Hey Lars,
thank you very much for answering. I will read the blog posts and get back
to you if there are further questions.
Thank you
Thomas
2013/7/27 Lars Kurth <lars.kurth@xen.org>
> Thomas,
>
> this is a very good question. Sorry for answering late : was travelling.
> First of all, most of the development of XenServer happens already as part
> of the Xen Project (in the Xen Hypervisor and XAPI sub-projects) and will
> continue to be developed there. See
> http://blog.xen.org/index.php/2013/06/25/xenserver-org-and-the-xen-project/
>
> If you look at what Enterprise XenServer is, it is essentially a
> distribution of Xen, XAPI, CentOS and other open source components.
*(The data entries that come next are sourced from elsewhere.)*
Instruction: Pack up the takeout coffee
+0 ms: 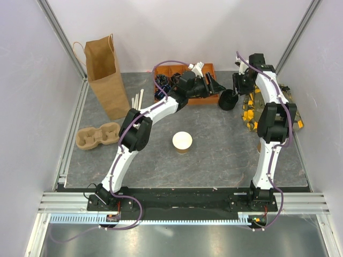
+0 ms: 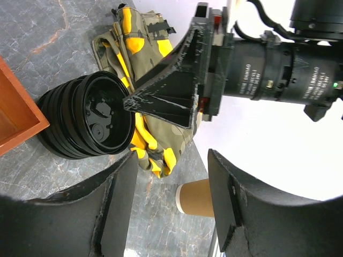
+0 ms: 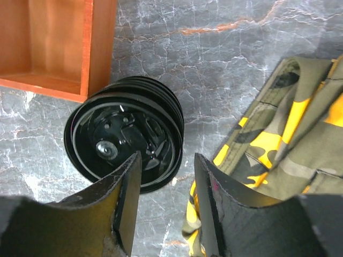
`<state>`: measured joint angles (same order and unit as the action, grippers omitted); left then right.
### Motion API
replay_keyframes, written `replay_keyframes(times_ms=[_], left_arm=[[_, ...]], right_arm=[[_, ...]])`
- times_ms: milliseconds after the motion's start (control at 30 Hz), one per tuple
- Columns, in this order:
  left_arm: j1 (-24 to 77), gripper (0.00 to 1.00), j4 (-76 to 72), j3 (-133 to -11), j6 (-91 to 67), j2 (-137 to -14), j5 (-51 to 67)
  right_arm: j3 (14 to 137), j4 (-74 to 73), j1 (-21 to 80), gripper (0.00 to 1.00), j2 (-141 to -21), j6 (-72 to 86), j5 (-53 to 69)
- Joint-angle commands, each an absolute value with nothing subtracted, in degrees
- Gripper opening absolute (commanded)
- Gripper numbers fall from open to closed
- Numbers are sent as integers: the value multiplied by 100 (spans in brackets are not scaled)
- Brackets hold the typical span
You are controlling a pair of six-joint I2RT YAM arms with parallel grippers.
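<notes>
The takeout coffee's tan paper cup (image 1: 182, 142) stands alone mid-table, its top open and its white inside showing. A stack of black lids (image 1: 228, 100) (image 2: 86, 115) (image 3: 120, 131) lies on its side at the back, beside a wooden box (image 1: 177, 72). My right gripper (image 1: 236, 87) (image 3: 166, 158) hangs open just over the stack's rim, one finger in front of the lids and nothing between its jaws. My left gripper (image 1: 216, 84) (image 2: 169, 160) is open and empty, pointing at the stack from the left.
A camouflage cloth (image 1: 270, 110) (image 3: 289, 123) lies right of the lids. A tan cup (image 2: 195, 198) stands beyond it by the right arm. A brown paper bag (image 1: 102, 75) and a pulp cup carrier (image 1: 97, 135) are at the left.
</notes>
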<state>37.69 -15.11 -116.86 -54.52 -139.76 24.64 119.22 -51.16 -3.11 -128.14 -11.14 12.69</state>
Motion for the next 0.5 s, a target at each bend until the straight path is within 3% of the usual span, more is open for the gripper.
replay_keyframes(times_ms=[0,367,467], left_arm=[[3779,63,-1731,-11892,-5300,-13755,2549],[3771,64,-1793,-11962,-5423,-13869,2540],[3779,64,-1793,-11979,-5449,-13913,2540]], right_arm=[[12260,-5089,-325,51,-12981,-932,1424],[12357,-5106,-413,42,-13175,-835,1503],[12393,-5106,-457,29,-13192,-826,1485]])
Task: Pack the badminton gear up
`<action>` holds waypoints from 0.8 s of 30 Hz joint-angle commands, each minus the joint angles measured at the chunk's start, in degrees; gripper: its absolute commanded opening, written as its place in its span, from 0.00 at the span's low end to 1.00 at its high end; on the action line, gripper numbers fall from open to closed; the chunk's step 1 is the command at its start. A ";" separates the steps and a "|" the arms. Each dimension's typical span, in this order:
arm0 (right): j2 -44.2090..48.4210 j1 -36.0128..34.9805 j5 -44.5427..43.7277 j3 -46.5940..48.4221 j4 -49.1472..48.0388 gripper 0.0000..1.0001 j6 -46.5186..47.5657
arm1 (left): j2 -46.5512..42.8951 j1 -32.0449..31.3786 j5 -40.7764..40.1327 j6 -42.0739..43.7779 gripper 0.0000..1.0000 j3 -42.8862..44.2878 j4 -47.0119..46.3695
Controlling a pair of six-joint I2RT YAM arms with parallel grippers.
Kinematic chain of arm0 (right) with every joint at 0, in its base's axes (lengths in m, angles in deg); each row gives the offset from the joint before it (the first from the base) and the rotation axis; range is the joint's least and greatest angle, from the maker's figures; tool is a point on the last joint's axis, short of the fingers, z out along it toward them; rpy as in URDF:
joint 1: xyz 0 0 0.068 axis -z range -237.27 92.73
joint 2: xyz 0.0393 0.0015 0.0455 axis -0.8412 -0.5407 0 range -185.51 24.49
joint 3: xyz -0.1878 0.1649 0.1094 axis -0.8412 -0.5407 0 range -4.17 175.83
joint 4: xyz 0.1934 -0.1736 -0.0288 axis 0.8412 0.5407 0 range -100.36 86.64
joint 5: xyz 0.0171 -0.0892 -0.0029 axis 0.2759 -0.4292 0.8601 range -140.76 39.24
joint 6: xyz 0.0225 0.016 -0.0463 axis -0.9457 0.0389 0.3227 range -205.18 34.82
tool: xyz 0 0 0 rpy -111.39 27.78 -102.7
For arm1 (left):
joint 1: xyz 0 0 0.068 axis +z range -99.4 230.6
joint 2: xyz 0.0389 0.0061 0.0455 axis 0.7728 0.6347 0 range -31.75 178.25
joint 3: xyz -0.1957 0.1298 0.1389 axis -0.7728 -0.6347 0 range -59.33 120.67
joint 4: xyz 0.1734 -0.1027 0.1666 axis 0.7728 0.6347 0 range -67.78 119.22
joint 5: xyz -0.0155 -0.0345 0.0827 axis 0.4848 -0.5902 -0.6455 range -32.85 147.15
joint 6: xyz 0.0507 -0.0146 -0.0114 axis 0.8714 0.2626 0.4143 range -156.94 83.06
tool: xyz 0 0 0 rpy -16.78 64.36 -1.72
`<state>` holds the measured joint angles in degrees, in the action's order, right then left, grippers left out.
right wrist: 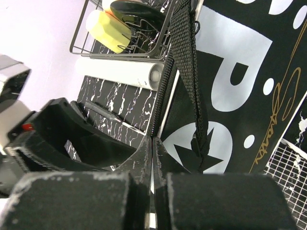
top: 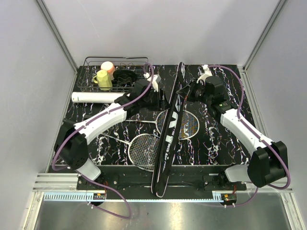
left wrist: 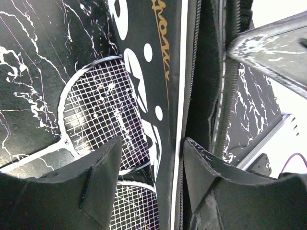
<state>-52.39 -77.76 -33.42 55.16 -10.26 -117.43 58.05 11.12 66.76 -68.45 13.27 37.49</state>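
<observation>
The black "SPORT" bag (top: 168, 139) stands on its long edge down the middle of the table. My right gripper (top: 185, 94) is shut on the bag's upper edge (right wrist: 240, 96) near its far end; the white piping is pinched between the jaws (right wrist: 152, 143). My left gripper (top: 155, 98) is open on the bag's left side, and the bag's edge (left wrist: 153, 57) runs between its jaws (left wrist: 151, 155). Two rackets (top: 144, 151) (top: 186, 123) lie flat under and beside the bag, their white-strung heads (left wrist: 96, 115) showing. The white tube (top: 96, 97) lies at the left. No shuttlecock is visible.
A black wire basket (top: 91, 62) with a yellow cup (top: 103, 80) and a pink cup (top: 108, 66) stands at the back left, just behind the tube (right wrist: 120, 72). The table has raised edges and grey walls on three sides.
</observation>
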 commanded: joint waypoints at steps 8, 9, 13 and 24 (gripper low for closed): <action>0.50 0.98 5.59 1.23 -5.20 0.00 -1.33 | 3.36 -2.09 0.77 0.39 0.54 2.89 -1.30; 0.50 1.24 5.86 1.31 -4.93 0.00 -1.06 | 3.71 -2.17 0.50 1.00 0.44 3.68 -0.51; -0.46 1.77 2.18 4.11 8.10 0.00 4.72 | 4.51 -2.18 -5.55 3.73 0.00 10.53 5.99; 0.50 0.54 2.26 5.80 19.24 0.39 6.06 | 8.98 -4.81 -10.31 -4.61 0.00 22.93 13.12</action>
<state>-53.26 -76.30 -32.17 59.53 4.43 -111.96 64.87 7.14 58.56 -69.35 30.21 52.22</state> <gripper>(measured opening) 0.338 0.056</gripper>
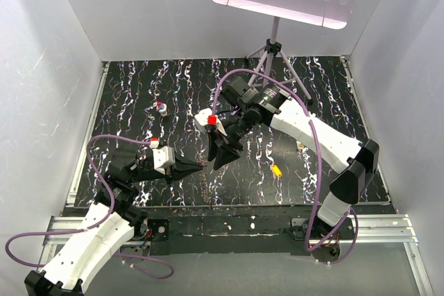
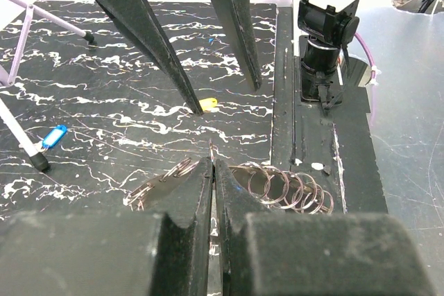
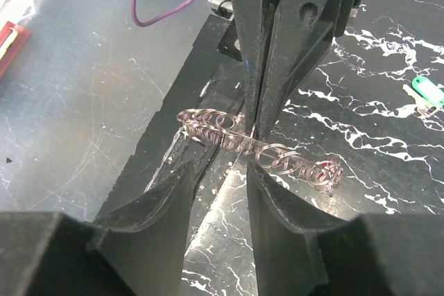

Then
> there are a number of Windows only components such as XenCenter : for these
> it would not be appropriate to be part of the Linux Foundation Xen Project.
>
> The Xen Project develops Xen, XAPI and other compenents in a similar
> fashion to the Linux kernel. Citrix takes these, tests these and adds some
> extra bits and makes them available as binaries from XenServer.org. But it
> also allows users of XenServers to purchase support from Citrix:
> essentially converting a binary downloaded from XenServer.org into a
> supported commercial variant.
>
> From a Xen Project perspective, allowing Citrix to directly upsell from a
> deliverable that is hosted in a vendor neutral project (aka Xen Project) is
> not the right thing to do. This would create an unfair advantage for Citrix
> in the market place. It would be a bit like arguing that a commercial Linux
> distro should be part of the Linux kernel. And of course there are likely
> commercial reasons for Citrix to want to keep XenServer.org separate from
> the Xen Project.
>
> So the short answer is NO: XenServer is not part of the Xen Project - but
> most of its parts are.
>
>
> > Citrix used fedora as underlying os, would an integration mean that
the
> feature set will also be available on debian / different distros?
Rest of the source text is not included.